Exercise description: Every picture should be left out, but the lines below must be repeated exactly.

Recorded information:
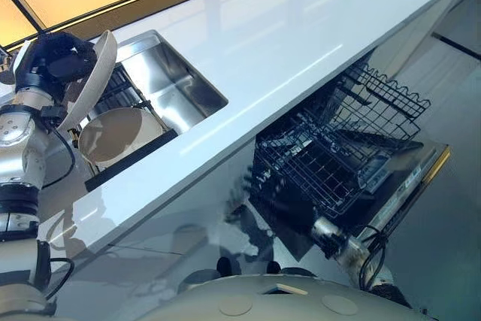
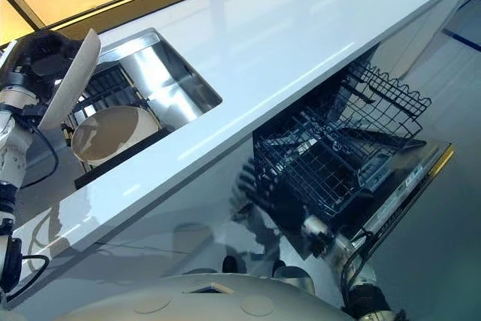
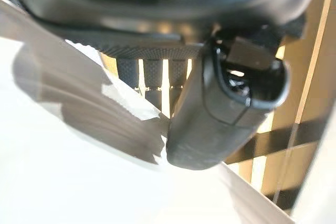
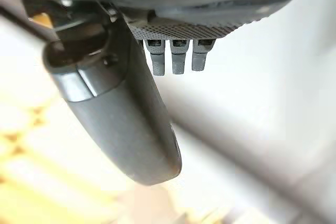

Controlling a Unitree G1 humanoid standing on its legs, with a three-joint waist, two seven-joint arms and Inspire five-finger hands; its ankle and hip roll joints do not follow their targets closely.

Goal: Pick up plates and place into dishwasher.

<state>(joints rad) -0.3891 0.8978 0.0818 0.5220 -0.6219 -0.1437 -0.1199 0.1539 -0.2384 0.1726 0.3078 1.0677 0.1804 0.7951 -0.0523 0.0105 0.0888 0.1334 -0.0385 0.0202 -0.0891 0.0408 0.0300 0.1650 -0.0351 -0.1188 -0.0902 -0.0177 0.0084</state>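
Left eye view: plate, cream, stiff, glazed, likely slippery and breakable, held on edge over the sink with left hand fingers curled on its rim, best gripped there; second plate just below them; right hand slack, empty; rack well apart.

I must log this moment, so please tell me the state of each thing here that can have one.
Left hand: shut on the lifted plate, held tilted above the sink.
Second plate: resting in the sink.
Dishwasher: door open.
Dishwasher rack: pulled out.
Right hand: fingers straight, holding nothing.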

Result of this task:
Controlling a Unitree G1 humanoid standing on its legs, with a three-joint waist, two seven-joint arms and Inspire five-finger hands; its ankle and hip roll joints do not follow their targets closely.

Goal: Pick up plates and place into dishwasher.

<state>(joints rad) -0.3891 0.8978 0.0818 0.5220 -0.6219 -0.1437 -0.1199 0.1539 -0.2384 0.1726 0.3078 1.0677 0.1804 0.7951 -0.0523 0.0105 0.0888 0.1334 -0.0385 0.0202 -0.0891 0.0408 0.0300 0.1650 -0.0351 -0.1188 -0.0902 -0.0177 0.0084</state>
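Left eye view: plate, cream, stiff, glazed, likely slippery and breakable, held on edge over the sink with left hand fingers curled on its rim, best gripped there; second plate just below them; right hand slack, empty; rack well apart.

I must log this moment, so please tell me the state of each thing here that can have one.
Left hand: shut on the lifted plate, held tilted above the sink.
Second plate: resting in the sink.
Dishwasher: door open.
Dishwasher rack: pulled out.
Right hand: fingers straight, holding nothing.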

This completes the output.